Слушая его, можно подумать, что мы чего-то не знаем о вещах, чего-то очень существенного, что знает он.
— Любопытно, — перебила логика Эроя. — Эта поэтизация, это одушевление мертвой природы напоминает мне мышление древнего дильнейца. Я много лет изучаю первобытное мышление, древние памятники, записи фольклора. Для мышления древних характерно одушевление мертвого. Под взглядом древних каждая вещь оживала, становилась почти личностью. В ней дикарь умел раскрыть нечто неповторимое, индивидуальное… Может, и созданное вами искусственное существо владеет первобытной анимистической логикой и фантазией.

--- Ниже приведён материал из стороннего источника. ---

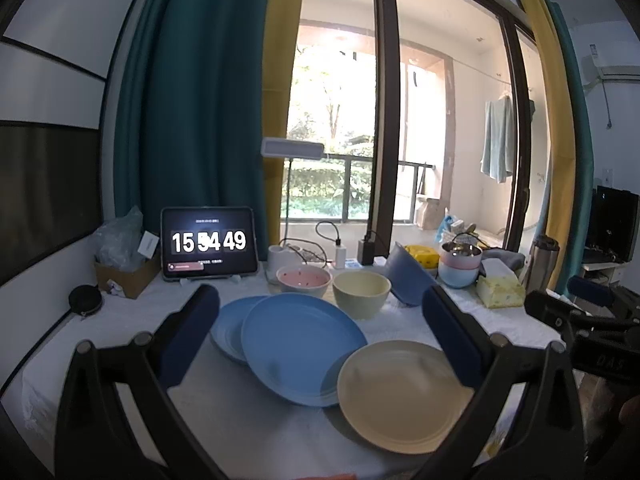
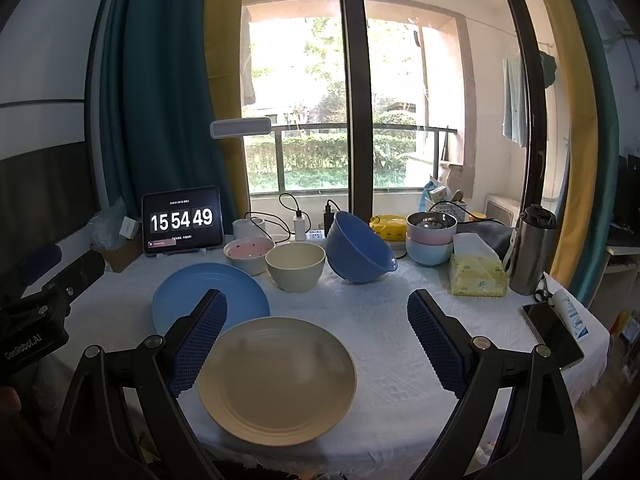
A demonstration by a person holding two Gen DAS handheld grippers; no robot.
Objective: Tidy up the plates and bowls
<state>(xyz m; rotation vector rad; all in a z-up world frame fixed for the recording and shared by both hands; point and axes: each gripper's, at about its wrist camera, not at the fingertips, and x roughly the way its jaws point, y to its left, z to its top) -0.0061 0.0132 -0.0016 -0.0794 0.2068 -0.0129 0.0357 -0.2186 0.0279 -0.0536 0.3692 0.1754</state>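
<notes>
Two grippers, left (image 1: 320, 332) and right (image 2: 316, 340), we hold above the table (image 2: 380, 320), jaws wide apart, empty. Nearest lies the cream plate (image 2: 277, 380), then overlapping blue plates (image 1: 300, 352); farther, pink bowl (image 2: 249, 254), cream bowl (image 2: 295, 266), tilted blue bowl (image 2: 358, 248).

Far left: tablet (image 2: 182, 224) showing 15 54 49, beside a cardboard box (image 1: 128, 276) holding a plastic bag. Far centre: desk lamp (image 2: 241, 127), white chargers and cables on a power strip (image 2: 316, 235). Right: yellow tissue pack (image 2: 476, 272), steel flask (image 2: 534, 250), phone (image 2: 554, 332) near the white tablecloth (image 2: 380, 344) edge.
</notes>
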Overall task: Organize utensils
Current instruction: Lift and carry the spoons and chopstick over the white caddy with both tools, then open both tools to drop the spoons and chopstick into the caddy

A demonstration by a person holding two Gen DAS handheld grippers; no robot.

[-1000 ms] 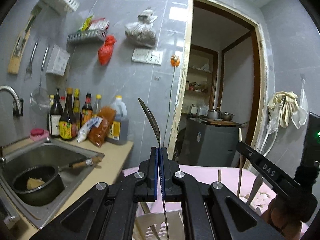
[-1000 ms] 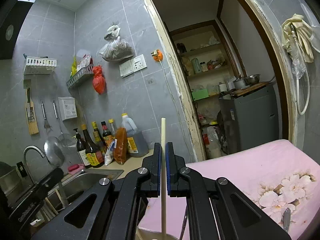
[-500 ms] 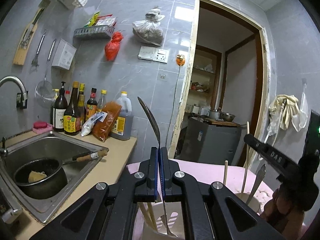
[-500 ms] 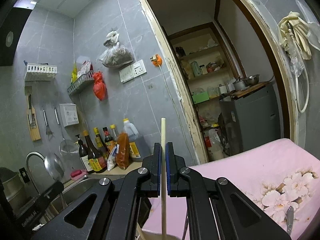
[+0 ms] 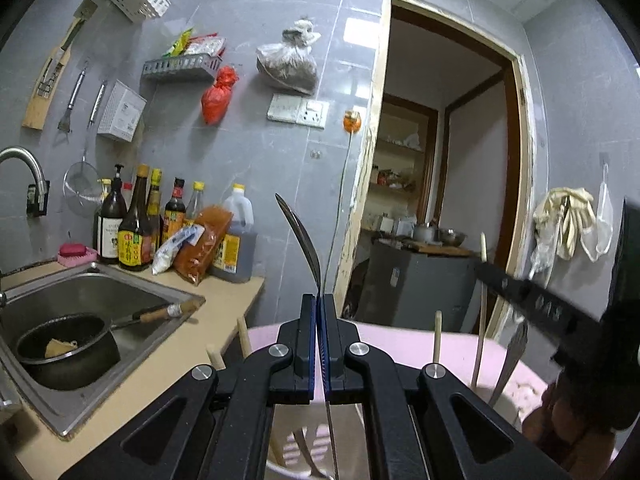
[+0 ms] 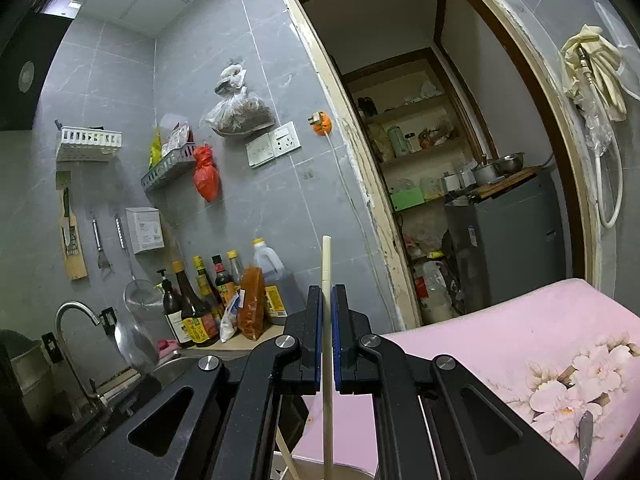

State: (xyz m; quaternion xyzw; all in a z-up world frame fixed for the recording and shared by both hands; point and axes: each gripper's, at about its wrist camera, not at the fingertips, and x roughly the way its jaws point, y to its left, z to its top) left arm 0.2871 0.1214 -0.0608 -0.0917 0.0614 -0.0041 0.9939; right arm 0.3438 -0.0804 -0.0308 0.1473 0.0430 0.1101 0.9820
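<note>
Left wrist view: my left gripper (image 5: 320, 344) clenches a thin steel spoon (image 5: 306, 246) edge-on between the fingers, while my right gripper (image 6: 327, 340) pinches a pale chopstick (image 6: 326, 264); either could pivot and slip.

Two claws (image 5: 319, 300), one spoon (image 5: 304, 240), one chopstick (image 6: 327, 264).

Home kitchen: steel sink (image 5: 100, 292), sauce bottles (image 5: 136, 236) on counter, strainer (image 5: 82, 188) hung on tiled wall.
</note>
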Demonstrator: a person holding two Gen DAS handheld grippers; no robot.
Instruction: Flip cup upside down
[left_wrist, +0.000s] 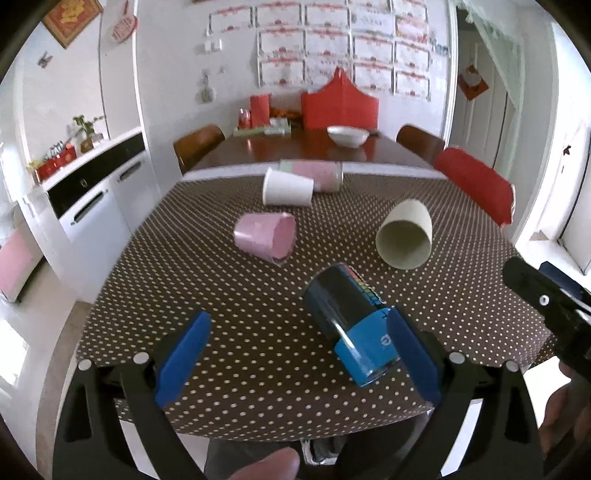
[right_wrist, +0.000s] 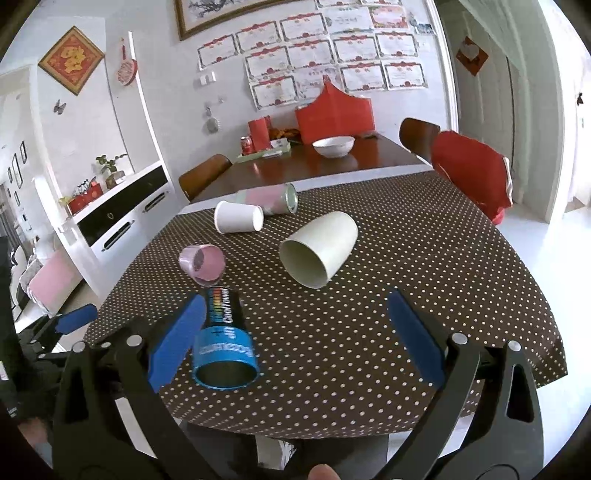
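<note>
While both of my claws hang over the near edge of the brown, white-dotted tablecloth, neither one grips anything: my left gripper has its blue pads spread wide, and my right gripper is spread just as wide. The tall black cylindrical cup with a blue rim band lies on its side close to my left claw, its blue mouth end just beside the inner face of my left claw's right-hand pad; whether they touch I cannot tell. From my right wrist the same cup sits at my right claw's left-hand pad, and only this view looks into its open mouth, turned toward me, and shows the rainbow stripe and lettering on its side. Ahead of both claws lie the other toppled cups: a small pink paper cup, a cream paper cup off to the right, a white paper cup farther on, and a pink-and-green printed metal can just behind that one. Only the right view shows the can's metal end. At the right edge of my left view the black body of my other gripper shows, while my right view catches one blue pad of the left claw at its far left. A white bowl sits on the bare wood well beyond.
</note>
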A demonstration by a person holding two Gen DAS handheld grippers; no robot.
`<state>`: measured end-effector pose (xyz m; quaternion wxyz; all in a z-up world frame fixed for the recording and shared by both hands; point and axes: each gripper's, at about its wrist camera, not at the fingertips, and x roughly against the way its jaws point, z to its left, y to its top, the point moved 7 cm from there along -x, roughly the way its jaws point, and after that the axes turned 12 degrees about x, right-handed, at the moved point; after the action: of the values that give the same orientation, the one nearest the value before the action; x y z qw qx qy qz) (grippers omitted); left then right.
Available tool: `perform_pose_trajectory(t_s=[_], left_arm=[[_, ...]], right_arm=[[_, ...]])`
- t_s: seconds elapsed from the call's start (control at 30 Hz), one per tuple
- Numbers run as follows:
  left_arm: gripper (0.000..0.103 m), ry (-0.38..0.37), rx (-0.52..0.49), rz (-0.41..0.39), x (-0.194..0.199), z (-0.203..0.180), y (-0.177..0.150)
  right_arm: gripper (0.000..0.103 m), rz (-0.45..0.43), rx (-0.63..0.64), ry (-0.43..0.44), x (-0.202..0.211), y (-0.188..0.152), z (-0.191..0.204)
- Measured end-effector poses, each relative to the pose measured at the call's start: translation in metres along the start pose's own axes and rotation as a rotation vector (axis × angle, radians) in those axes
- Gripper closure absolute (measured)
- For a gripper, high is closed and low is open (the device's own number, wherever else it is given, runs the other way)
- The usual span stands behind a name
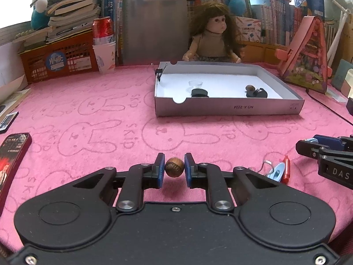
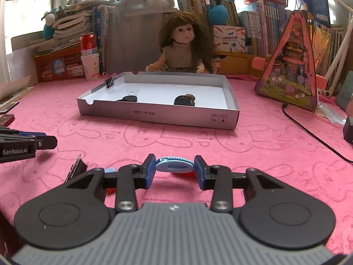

— Нет, — категорично ответил Арид. — Ведь древний дильнеец, мысленно одушевляя мертвое, в то же время не омертвлял живое. Не так ли? Мне кажется иногда, что мой Вещист-мы его так называем-способен создавать контакт с вещами, потому что сам вещь. Его мышление слишком вещественно, предметно… Но эту свою гипотезу я пока не могу подтвердить конкретными фактами. Мой Вещист для меня все еще загадка. Его видение мира — это проблема. Он словно живет в другом измерении, где другие представления о времени и пространстве. Я слишком занят, чтобы изучать сейчас его видение мира или добираться до причин, которые заставляют его так странно видеть мир. Но когда-нибудь я этим займусь.
— Когда?
— Может быть, и скоро. Мне это нужно для того, чтобы создать всеобъемлющий ум… Видение мира? Что может быть интереснее! Старинные книги и фильмы рассказывают нам о том, как видел мир дильнеец в капиталистическую эпоху. Это было обыденное видение. Сейчас так видит что-либо дильнеец только натощак в хмурое утро, когда болит голова. Наше видение-поэтичное видение мира. Оно возникло несколько сот лет назад, когда дильнеец расстался со всеми пережитками прошлого, в том числе с пережитками индивидуализма и эгоцентризма, когда он стал любить природу, жизнь и всех себе подобных… Мне удалось однажды смоделировать ум и чувства себялюбца, эгоцентриста, чтобы изучить эти реликтовые особенности.
Если хотите, я познакомлю вас с этой моделью.
— Пока я не испытываю желания знакомиться с ней. Помню, как мой отец демонстрировал таракана, извлеченного из тьмы веков. Это, поверьте, что-нибудь подобное. Эпоха капитализма была самая страшная эпоха в истории Дильнеи. Нет, меня интересуют более древние времена.